Five years ago, Thomas DiBaggio was diagnosed with Alzheimer's. He chose an unsual route of dealing with it: writing his memoirs chronicling the deterioration of his mind. Also at the Post is a review by Jonathan Yardley of former Harcourt & Brace head honcho William Jovanovich's memoirs.

Former Secretary of State Madeline Albright, whose memoir MADAM SECRETARY has been getting favorable reviews, is interviewed at January Magazine.

Finally, Russian ballerina Anastasia Volochkova must be reinstated by the Bolshoi, the courts rule. She'd been fired back in September for allegedly being too heavy (at 5'6" and just about 110 pounds. Only in ballet...) Doesn't mean she's going to dance there again, though....

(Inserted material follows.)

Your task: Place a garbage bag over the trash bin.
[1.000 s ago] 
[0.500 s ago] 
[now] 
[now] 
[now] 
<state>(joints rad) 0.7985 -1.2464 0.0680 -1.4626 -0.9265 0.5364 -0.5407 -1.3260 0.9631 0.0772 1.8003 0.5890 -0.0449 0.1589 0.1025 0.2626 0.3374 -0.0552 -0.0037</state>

Wednesday, November 26, 2003

I'd like to thank... 

Sam Roberts gets cranky about the acknowledgements section of a book, a part that started off as a mere throwaway dedication and has evolved into pages and pages of thank-yous. I wouldn't have it any other way. Frankly, before I start to read a book, I first turn to the dedication page and then to the acknowledgement list. Why, you may ask? Well, when an author has written several books over a long period of time, acknowledgements are a great window into which people were important to him or her--or even better, which people stopped being important as time went on. Take the case of a bestselling author whose first novel came out about three or so years ago. She thanked six different published authors for help with hearing her gripes and generally acting as advice-givers and a sounding board. With novel number two, there were still six authors thanked--but one was dropped and replaced with another. By novel three half the original cast was gone. What happened? Were there falling-outs, disputes, old friends dropped and new ones made?

One thing I've especially learned from acknowledgements is who said author cared about at the time. Again, over a long career, significant others, loved ones, spouses, they don't always stay the same as time goes on. The person who might have been gushingly thanked for their love, support, generosity or kindness may not be around in the next book. Or what happens when someone who is front and center in the dedication then gets relegated to the back pages?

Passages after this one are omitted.